Our options include:

  1. Accept that you have to cast this before passing it in. I think this is a poor design choice for other reasons mentioned above, but also having to impose this on users is not ideal. Note that it's also technically a breaking change as-is, since we'd require people to cast HttpReplicator.
  2. Remove the IAsyncReplicator interface and move its async methods into IReplicator (so that it would have both async and sync methods), making any custom implementations either implement the async methods or throw NotImplementedException. This would be a breaking change because you'd make custom implementations add these async methods.
  3. A slight alternative to option 2 but with the same effect: make IAsyncReplicator inherit from IReplicator, and have ReplicationClient take only an IAsyncReplicator (which would now provide both methods). This is a breaking change since users of ReplicationClient with custom IReplicators would have to make their custom replicator implement IAsyncReplicator as well.
  4. Remove synchronous replication support and lean in to async only. This would of course be a breaking change, but it would simplify the API.
  5. Split out an AsyncReplicationClient as discussed above. AsyncReplicationClient would take an IAsyncReplicator; ReplicationClient would take a Replicator. This is the only non-breaking way to do this.

@NightOwl888 thoughts?
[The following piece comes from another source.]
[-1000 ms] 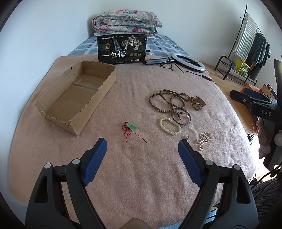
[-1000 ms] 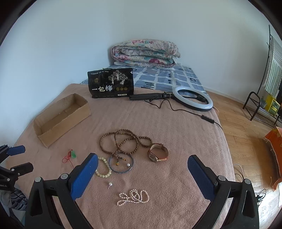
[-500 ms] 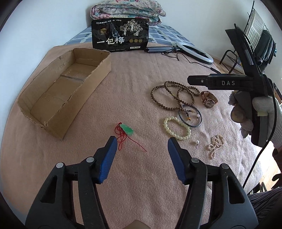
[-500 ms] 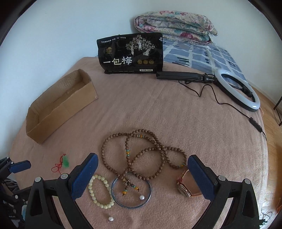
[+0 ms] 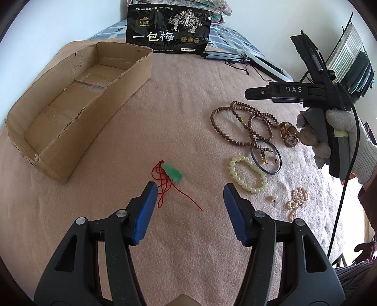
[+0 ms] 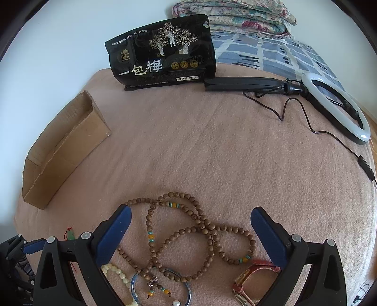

I could go for any of these except for option 1. I think if we're going to have any breaking changes we might as well do option 4 and just remove synchronous replication support to keep it simple, but I'm inclined to go for option 5 and just not have the breaking change.

/// <param name="handler"></param>
/// <param name="factory"></param>
/// <exception cref="ArgumentNullException"></exception>
public ReplicationClient(IAsyncReplicator asyncReplicator, IReplicationHandler handler, ISourceDirectoryFactory factory)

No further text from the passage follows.